🤖 AI Summary
This work addresses the challenge of quantifying individual document contributions to LLM-generated summaries—a critical issue for fair credit attribution and compensation of content creators. We propose Cluster Shapley, a novel method that integrates semantic clustering with Shapley value computation: first, document embeddings are grouped into semantically coherent clusters to reduce the dimensionality of the cooperative game space; then, approximate Shapley values are efficiently computed within each cluster. Evaluated on Amazon product review summarization, Cluster Shapley achieves superior efficiency–accuracy trade-offs versus Monte Carlo Shapley and Kernel SHAP—3.2× speedup and 27% lower error—while remaining agnostic to specific LLMs or summarization pipelines. Its core innovation lies in being the first to incorporate semantic structure into the Shapley attribution framework, enabling scalable, interpretable, and model-agnostic quantification of document-level contribution.
📝 Abstract
Large Language Models (LLMs) are increasingly used in systems that retrieve and summarize content from multiple sources, such as search engines and AI assistants. While these models enhance user experience by generating coherent summaries, they obscure the contributions of original content creators, raising concerns about credit attribution and compensation. We address the challenge of valuing individual documents used in LLM-generated summaries. We propose using Shapley values, a game-theoretic method that allocates credit based on each document's marginal contribution. Although theoretically appealing, Shapley values are expensive to compute at scale.
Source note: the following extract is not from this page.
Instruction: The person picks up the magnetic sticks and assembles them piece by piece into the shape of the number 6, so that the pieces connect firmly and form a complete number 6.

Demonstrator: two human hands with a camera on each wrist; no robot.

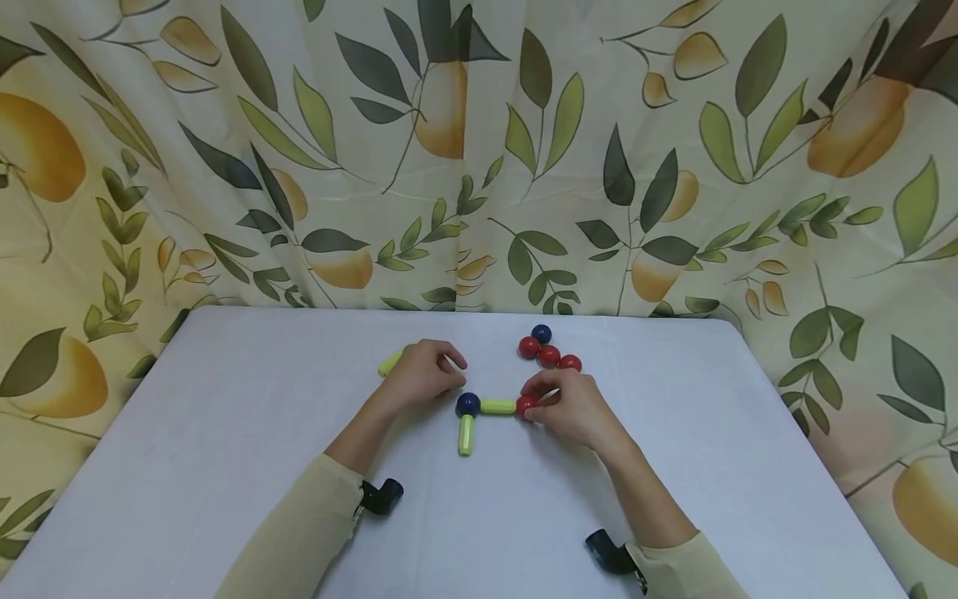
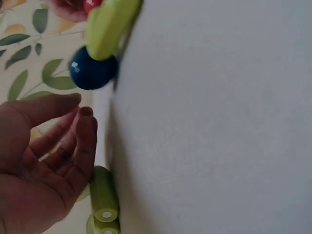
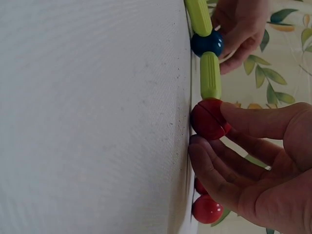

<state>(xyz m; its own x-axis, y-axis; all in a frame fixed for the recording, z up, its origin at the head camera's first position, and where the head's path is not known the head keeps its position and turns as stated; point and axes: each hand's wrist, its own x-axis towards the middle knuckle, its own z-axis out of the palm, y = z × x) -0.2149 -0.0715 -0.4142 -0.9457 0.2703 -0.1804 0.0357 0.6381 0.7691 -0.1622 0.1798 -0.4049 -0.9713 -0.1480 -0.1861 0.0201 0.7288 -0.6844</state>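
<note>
My right hand [image 1: 572, 408] pinches a red ball [image 3: 209, 119] between thumb and fingers. That ball joins the right end of a lime-green rod [image 1: 497, 407]. At the rod's left end sits a dark blue ball [image 1: 467, 404], and a second green rod [image 1: 466, 436] runs from it toward the near edge. My left hand [image 1: 425, 372] is just up and left of the blue ball, apart from it, with fingers loosely bent and nothing between them. Beside that hand lie loose green rods [image 2: 105, 195], partly hidden in the head view.
Behind my right hand lie several loose red balls [image 1: 550, 356] and one dark blue ball [image 1: 541, 334]. A white cloth covers the table [image 1: 224, 433]. A curtain [image 1: 494, 166] with a fruit and leaf print hangs along the table's far side.
</note>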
We therefore propose Cluster Shapley, an efficient approximation algorithm that leverages semantic similarity between documents. By clustering documents using LLM-based embeddings and computing Shapley values at the cluster level, our method significantly reduces computation while maintaining attribution quality. We demonstrate our approach to a summarization task using Amazon product reviews. Cluster Shapley significantly reduces computational complexity while maintaining high accuracy, outperforming baseline methods such as Monte Carlo sampling and Kernel SHAP with a better efficient frontier. Our approach is agnostic to the exact LLM used, the summarization process used, and the evaluation procedure, which makes it broadly applicable to a variety of summarization settings.